Cette industrie renaissante nourrira les activités tertiaires qui accompagnent toujours cette activité secondaire.
L'environnement est aussi une composante-clé du futur, dans la mesure où on doit le maîtriser pour assurer le bien-être des gens, au-delà de la dimension purement économique de leur vie.
Le changement climatique est une tendance lourde, où les scénarios sont ceux d'une réduction du réchauffement à 2°C, côté des optimistes et une envolée des températures du côté des pessimistes. Dans les deux cas il y aura modification du climat local et des conditions de l'agriculture.  Dans le scénario contrasté le plus pessimiste, une immigration climatique devrait doubler au niveau mondial le nombre de migrants, et cela aura aussi des conséquences sur ALCA, jusqu'à en modifier la démographie.  ALCA a des réponses locales à apporter à la lutte contre le changement climatique. En repensant ses bâtiments, les structures de ses villes, ses réseaux de transport et ses activités industrielles et en transformant la région en zone verte, à empreinte carbone quasi-nulle.
Cela impliquera aussi de traiter convenablement les questions de biodiversité en créant des corridors verts et bleus pour créer des passages au travers du tissu urbain entre les zones rurales ou forestières. 
En matière d'environnement, on est en face de scénarios presqu'uniques, où les choix politiques seront imposés par des contraintes incontournables. Sauf à fermer les yeux et à foncer dans le mur !

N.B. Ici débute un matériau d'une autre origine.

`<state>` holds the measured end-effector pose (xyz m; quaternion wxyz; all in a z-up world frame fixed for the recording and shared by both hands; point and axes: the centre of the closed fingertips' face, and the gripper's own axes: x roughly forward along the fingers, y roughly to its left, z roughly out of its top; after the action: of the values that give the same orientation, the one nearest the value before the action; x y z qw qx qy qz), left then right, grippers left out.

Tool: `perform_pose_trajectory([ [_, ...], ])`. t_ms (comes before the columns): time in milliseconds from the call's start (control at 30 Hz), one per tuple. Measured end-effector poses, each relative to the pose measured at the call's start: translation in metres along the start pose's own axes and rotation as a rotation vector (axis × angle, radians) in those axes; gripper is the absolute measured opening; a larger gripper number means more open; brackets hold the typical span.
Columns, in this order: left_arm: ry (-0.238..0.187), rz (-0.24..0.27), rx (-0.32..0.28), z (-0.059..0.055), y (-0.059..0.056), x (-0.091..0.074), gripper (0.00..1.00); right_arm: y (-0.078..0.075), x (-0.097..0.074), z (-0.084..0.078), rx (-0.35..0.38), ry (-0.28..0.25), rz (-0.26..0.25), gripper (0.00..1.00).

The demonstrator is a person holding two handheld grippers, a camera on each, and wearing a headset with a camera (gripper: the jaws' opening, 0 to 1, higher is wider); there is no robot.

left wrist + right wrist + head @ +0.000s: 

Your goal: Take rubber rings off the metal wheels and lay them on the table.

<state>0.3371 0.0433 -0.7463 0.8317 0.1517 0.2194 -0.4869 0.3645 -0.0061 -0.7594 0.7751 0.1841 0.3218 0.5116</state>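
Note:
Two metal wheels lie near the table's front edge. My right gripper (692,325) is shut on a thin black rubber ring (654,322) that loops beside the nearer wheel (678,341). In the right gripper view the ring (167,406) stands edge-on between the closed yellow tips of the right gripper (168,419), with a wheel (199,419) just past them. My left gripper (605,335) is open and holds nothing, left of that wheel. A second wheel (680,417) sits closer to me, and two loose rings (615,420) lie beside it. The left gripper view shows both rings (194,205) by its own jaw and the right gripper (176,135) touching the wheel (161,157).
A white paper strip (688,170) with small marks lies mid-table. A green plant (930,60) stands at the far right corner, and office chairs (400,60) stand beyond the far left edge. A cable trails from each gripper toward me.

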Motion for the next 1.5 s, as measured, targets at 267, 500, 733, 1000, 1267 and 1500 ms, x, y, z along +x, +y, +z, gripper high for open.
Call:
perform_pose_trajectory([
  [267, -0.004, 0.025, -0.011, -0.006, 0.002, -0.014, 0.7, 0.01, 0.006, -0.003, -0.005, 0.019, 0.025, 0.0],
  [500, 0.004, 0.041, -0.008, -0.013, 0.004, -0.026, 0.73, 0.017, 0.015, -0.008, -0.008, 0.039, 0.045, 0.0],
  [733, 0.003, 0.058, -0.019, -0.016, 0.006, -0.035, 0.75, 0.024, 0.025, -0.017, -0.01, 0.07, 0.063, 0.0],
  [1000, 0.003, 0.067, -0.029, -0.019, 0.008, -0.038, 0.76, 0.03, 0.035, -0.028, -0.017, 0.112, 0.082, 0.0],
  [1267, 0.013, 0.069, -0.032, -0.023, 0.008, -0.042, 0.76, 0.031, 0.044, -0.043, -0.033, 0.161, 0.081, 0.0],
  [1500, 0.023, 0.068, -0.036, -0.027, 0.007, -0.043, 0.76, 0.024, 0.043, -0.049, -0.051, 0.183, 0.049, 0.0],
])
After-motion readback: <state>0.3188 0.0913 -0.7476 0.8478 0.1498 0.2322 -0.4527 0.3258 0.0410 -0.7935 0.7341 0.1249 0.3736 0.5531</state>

Ce travail n'est qu'une étape…
Tout ceci n'est qu'une première étape.
Il reste encore beaucoup de questions à approfondir, autour de l'utilisation de l'espace, de l'urbanisation, de la mobilité, des modes de vie, de la gouvernance et des conflits.
La démarche prospective demande rigueur, travail et donc temps. Du temps, nous en avons encore besoin pour mener jusqu'au bout la démarche entreprise, même si elle apparaît dores et déjà très riche.
Nous vous invitons à prendre connaissance de ce qui a déjà été fait.

Ecrit par JP. Birat


PS. On peut décliner ces questions dans un style formel et soutenu de prospective rigoureuse ou au contraire proposer des nouvelles qui déroulent le même genre de récit, mais de façon beaucoup plus vivante.

Ce texte est une proposition d'introduction à un rapport intermédiaire de la section prospective du CESEL.